Auswärts bin ich immer etwas skeptisch, was sich so alles in der Füllung versteckt, deswegen machen wir Wan Tans häufig selbst. Für Gäste ist das eine hübsche Kleinigkeit zur Begrüßung oder ein schöner Auftakt für ein asiatisches Menü.

Keine Angst vor der Zubereitung. Mit etwas Übung gelingen die Wan Tans auch Anfängern gut. Und ein Körbchen oder eine Platte mit gedämpften Wan Tans machen immer viel her!

Processed with Rookie

Bei der Füllung sind Eurer Phantasie keine Grenzen gesetzt. Eine einfache Variante ist diese hier:

Zutaten für etwa 16 Wan Tans:

16 Wan Tan Blätter (TK im Asia-Laden, einzeln entnehmen, Rest wieder einfrieren)

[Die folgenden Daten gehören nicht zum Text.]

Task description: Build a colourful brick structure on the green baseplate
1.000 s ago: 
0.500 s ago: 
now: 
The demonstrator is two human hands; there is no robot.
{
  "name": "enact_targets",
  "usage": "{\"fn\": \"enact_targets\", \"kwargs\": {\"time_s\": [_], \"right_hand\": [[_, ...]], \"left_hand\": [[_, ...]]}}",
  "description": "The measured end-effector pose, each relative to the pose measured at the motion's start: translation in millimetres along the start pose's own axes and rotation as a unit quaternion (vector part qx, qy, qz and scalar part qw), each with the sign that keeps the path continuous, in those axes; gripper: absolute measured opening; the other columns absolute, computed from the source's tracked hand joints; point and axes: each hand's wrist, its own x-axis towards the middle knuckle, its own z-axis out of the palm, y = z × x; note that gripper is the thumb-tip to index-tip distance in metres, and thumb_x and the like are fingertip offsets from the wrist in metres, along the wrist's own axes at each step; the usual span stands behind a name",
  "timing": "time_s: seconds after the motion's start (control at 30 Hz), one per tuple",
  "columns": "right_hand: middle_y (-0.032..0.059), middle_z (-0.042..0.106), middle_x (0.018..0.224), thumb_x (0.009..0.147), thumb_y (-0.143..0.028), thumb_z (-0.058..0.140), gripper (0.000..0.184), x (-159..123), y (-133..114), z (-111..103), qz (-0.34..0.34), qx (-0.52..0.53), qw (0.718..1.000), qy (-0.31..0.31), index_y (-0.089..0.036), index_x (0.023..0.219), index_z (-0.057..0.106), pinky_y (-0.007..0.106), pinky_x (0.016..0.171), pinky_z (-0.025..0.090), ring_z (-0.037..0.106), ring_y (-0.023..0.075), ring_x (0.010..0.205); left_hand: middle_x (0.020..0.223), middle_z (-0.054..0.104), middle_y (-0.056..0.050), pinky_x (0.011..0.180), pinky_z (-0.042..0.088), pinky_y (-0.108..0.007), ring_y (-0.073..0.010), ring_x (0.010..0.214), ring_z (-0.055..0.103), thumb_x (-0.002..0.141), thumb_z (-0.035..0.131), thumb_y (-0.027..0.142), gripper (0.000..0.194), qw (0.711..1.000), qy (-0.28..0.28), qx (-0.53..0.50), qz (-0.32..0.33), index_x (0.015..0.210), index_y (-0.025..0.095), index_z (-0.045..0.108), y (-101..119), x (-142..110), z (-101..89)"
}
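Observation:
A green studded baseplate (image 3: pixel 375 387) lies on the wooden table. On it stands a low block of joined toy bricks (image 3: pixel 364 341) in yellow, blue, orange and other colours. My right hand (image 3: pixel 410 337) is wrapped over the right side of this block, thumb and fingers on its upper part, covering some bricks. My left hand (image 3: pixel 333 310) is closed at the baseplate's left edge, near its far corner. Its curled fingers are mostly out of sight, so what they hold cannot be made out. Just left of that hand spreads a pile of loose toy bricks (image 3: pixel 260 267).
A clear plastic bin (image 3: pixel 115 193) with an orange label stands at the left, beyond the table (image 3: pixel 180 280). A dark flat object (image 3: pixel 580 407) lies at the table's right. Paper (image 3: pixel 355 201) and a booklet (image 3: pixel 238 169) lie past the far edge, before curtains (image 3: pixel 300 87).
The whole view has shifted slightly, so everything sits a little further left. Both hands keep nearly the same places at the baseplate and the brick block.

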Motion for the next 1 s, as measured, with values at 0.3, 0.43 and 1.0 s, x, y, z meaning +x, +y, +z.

2 Frühlingszwiebeln, in feine Scheiben geschnitten

100 gr Schweinehack

2 Mu Err Pilze, eingeweicht und fein gehackt

1 EL Sojasauce

1 EL gehackter Koriander

1-2 TL Fischsauce

1 EL Mungbohnensprossen, gehackt

1 Eiweiß

etwas neutrales Pflanzenöl

Zubereitungszeit: je nach Übung 30-45 min

Zubehör: Pfanne, Dampfkörbchen oder Dämpfeinsatz, Wok oder ausreichend großer Topf, 2 feuchte Handtücher

So geht’s:

Wan Tan Blätter in ein feuchtes Handtuch schlagen. Hackfleisch in der Pfanne anbraten und mit dem Gemüse und den Kräutern vermischen. Masse mit Fisch- und Sojasauce abschmecken. Etwas abkühlen lassen.

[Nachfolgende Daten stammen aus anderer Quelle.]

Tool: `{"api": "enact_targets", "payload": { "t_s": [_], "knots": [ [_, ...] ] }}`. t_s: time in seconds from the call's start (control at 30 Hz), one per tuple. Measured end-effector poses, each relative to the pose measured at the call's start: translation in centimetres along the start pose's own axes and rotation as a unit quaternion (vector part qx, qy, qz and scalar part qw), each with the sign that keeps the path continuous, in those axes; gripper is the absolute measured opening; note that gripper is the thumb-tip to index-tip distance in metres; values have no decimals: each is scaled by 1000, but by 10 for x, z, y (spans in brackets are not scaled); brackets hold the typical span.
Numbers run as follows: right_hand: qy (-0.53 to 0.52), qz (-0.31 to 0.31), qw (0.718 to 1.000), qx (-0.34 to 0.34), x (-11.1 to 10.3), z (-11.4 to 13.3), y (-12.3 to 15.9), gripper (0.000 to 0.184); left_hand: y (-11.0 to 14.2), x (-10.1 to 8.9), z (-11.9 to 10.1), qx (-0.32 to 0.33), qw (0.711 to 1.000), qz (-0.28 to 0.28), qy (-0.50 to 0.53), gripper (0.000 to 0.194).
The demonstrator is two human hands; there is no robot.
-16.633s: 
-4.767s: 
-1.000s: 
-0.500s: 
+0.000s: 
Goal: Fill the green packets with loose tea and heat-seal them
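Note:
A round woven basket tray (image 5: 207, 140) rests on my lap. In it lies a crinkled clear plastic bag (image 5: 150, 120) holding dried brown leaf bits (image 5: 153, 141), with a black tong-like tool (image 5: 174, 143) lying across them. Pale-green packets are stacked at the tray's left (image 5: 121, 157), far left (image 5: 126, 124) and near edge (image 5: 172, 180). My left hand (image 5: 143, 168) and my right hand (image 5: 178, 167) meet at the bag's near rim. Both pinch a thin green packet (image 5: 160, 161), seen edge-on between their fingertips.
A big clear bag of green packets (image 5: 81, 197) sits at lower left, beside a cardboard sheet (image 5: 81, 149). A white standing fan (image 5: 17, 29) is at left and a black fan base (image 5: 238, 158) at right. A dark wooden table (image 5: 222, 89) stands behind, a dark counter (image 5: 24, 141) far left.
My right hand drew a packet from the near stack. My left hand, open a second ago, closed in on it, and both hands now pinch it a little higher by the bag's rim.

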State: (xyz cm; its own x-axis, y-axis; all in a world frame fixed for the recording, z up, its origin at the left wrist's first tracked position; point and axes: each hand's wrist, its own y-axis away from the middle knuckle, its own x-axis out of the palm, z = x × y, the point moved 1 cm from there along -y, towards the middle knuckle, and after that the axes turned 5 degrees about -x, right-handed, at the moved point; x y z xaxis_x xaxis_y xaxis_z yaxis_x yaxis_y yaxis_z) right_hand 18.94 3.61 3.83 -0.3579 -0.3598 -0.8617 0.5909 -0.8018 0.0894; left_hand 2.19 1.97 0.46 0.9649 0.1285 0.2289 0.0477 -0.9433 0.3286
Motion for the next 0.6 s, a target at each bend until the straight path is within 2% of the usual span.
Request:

Jetzt ein Wan Tan Blatt nehmen, etwa 1 TL Füllung in die Mitte geben. Die Ränder mit Eiweiß einstreichen, zu einem Säckchen formen und die Enden gut aneinander fest drücken. (Wer mag, kann noch einen Stengel Schnittlauch um das Säckchen binden!)

Die Wan Tans auf einen gefetteten Teller mit ausreichend Abstand zueinander setzen (sonst kleben sie an!) und mit einem feuchten Tuch abdecken.

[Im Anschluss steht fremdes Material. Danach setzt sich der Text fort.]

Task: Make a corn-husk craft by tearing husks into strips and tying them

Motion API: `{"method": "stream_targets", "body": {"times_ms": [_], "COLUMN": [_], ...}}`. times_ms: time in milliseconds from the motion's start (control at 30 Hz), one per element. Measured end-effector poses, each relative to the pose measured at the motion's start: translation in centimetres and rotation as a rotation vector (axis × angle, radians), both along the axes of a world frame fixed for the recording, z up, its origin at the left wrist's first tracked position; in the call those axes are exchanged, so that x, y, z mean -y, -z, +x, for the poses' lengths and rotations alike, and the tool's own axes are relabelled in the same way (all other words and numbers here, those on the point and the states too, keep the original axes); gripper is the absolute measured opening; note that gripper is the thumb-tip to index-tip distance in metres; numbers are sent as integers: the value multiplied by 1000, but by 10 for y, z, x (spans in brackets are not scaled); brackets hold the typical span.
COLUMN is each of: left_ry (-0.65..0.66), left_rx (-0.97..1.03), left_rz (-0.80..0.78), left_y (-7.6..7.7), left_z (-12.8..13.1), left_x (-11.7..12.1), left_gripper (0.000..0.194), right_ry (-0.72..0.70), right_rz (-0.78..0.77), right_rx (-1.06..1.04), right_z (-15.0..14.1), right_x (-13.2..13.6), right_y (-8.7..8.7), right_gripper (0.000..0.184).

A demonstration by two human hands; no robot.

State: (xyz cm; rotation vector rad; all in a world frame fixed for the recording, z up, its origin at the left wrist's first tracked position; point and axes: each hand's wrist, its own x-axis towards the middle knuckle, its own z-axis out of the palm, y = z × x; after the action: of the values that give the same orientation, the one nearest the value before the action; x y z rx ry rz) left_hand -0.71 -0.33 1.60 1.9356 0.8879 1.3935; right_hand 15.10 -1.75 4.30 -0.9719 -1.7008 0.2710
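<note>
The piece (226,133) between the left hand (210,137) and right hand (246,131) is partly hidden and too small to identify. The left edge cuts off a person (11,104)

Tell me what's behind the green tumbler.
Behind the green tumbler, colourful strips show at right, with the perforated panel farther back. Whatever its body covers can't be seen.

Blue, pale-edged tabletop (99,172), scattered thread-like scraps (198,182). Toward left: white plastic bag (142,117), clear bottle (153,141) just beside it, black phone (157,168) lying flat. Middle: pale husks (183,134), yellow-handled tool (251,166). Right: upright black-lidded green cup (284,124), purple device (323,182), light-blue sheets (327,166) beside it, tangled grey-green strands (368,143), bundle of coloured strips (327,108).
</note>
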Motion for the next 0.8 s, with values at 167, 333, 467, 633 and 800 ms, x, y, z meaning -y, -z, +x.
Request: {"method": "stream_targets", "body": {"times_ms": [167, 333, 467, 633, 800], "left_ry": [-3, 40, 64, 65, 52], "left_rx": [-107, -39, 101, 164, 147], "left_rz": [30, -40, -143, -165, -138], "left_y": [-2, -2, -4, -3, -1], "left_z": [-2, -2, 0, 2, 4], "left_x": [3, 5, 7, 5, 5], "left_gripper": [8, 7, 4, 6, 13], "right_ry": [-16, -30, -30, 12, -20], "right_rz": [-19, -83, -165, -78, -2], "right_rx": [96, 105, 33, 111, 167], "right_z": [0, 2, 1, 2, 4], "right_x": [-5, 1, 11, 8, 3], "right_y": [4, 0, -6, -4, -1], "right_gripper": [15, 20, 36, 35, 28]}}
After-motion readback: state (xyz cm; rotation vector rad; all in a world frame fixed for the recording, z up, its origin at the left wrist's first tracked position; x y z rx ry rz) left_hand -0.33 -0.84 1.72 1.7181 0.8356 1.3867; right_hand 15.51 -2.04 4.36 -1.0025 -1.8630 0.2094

Wiederholen, bis alle Wan Tans gefüllt und verschlossen sind.

Jetzt in einem großen Topf oder dem Wok Wasser erhitzen. Das Dampfkörbchen bzw. den Dämpfeinsatz ebenfalls leicht fetten und in den Topf/Wok setzen. Wan Tans mit Abstand zu Rand und zueinander setzen und etwa 10 min garen.

Meist sind die Einsätze nicht große genug für alle Wan Tans. Deshalb am besten die Säckchen in Etappen garen.

Vorsichtig aus dem Dämpfeinsatz nehmen oder im Dämpfkörbchen servieren.

Dazu passen unterschiedliche Dips:

Processed with Rookie

Ganz unten die klassische süße Chili-Sauce aus dem Asialaden (gibt es mittlerweile auch ohne Glutamat).

Links oben eine Variante mit Ingwer, Frühlingszwiebeln, Soja- und Fischsauce sowie etwas Zucker.

Rechts oben Soja- und Fischsauce, Frühlingszwiebeln, Vogelaugenchili, Zucker.

Also, keine Scheu mehr vor aufwendigen Wan Tans. Mit etwas Übung findet jeder den Dreh heraus und entdeckt seine Lieblingsfüllung – für Vegetarier beispielsweise mit Kokosflocken und Karottenhobeln. Guten Appetit!